View larger version:
Figure 1.

Schematic showing the range of protein interactions that occur in different physiological environments, together with examples of the complementary techniques that can be use to investigate binary protein interactions in each location. While conventional yeast two hybrid (Y2H) methods can be used to investigate many forms of intracellular interactions (1–3), analysis of interactions involving transmembrane or extracellular proteins requires different experimental strategies. In particular, the split ubiquitin system (Split-UBQ) is proving to be a versatile and reliable method of investigating interactions between integral membrane proteins within the same membrane (5) or between the intracellular domains of transmembrane proteins and cytoplasmic proteins (4). In contrast, the AVEXIS and DSCAM assay systems provide important new tools to investigate large numbers of extracellular protein interactions (6–8). Therefore, the combination of these technologies will facilitate the construction of more comprehensive protein interaction networks which link intracellular and extracellular processes.

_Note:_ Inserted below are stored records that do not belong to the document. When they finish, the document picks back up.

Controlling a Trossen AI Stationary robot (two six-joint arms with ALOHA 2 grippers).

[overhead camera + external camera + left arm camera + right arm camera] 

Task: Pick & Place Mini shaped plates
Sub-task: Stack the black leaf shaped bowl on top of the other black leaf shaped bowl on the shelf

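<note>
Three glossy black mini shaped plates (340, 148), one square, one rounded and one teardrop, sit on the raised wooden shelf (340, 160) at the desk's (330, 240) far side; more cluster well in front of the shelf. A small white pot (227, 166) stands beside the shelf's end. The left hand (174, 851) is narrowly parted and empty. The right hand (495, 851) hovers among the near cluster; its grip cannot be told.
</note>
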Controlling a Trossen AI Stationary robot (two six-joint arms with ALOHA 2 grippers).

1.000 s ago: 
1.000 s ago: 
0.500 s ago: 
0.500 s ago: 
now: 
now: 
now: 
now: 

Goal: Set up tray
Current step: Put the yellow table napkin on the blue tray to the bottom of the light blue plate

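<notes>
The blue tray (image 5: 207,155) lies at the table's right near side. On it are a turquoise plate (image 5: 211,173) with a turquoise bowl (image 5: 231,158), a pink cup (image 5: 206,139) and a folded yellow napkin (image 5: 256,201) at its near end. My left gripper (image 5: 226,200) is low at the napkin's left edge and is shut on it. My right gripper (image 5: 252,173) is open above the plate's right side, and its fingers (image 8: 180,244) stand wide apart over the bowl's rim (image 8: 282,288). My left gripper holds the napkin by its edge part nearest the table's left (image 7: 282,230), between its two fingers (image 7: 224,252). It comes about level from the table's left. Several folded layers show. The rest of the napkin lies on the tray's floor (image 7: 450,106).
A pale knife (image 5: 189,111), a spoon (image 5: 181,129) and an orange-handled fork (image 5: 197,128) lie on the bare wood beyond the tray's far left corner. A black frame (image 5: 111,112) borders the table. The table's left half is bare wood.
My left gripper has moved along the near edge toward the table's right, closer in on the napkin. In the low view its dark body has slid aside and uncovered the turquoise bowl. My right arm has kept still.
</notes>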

Previous SectionNext Section

Unearthing the roots of AVEXIS

As with many important advances in science, the technology and philosophy that underpin the AVEXIS system are in part rooted in a series of pioneering developments. In particular, work by Alan Williams (Williams and Barclay 1988) catalyzed the identification and characterization of the immunoglobulin superfamily (IgSF). In addition to providing the foundations for the large-scale analysis of IgSF proteins described by Bushell et al. (2008), these early studies also demonstrated the immense value of using systematic approaches to drive forward biological research. Subsequent analysis of IgSF proteins led to the identification of several novel interaction partners (including Brown et al. 1998; Wright et al. 2000; Barclay 2003) and the realization that interactions between cell surface receptors can have both low affinities (10–100 μM) and fast dissociation rates (van der Merwe and Barclay 1994, 1996). To circumvent this problem, researchers developed methods of generating oligomeric forms of the extracellular domains of membrane proteins in order to increase avidity and enhance assay sensitivity. A common method of increasing avidity is to fuse the ectodomains of membrane proteins to an immunoglobulin Fc region. This results in the production of recombinant dimeric proteins, which can facilitate the detection of some extracellular protein interactions (Fanslow et al. 1992; Wojtowicz et al. 2007). However, further increases in assay sensitivity were achieved by coupling monomeric fusion proteins to beads (Brown et al. 1998; Wright et al. 2000), or by generating fusions with the cartilage oligomeric matrix protein (COMP) (Tomschy et al.1996; Voulgaraki et al. 2005). This rich heritage of systematic analysis and technology development is clearly reflected in the AVEXIS system. However, the achievement of translating these pioneering results into a robust high-throughput assay that is capable of investigating thousands of potential interactions should not be underestimated. This is a very important contribution to the field of network biology.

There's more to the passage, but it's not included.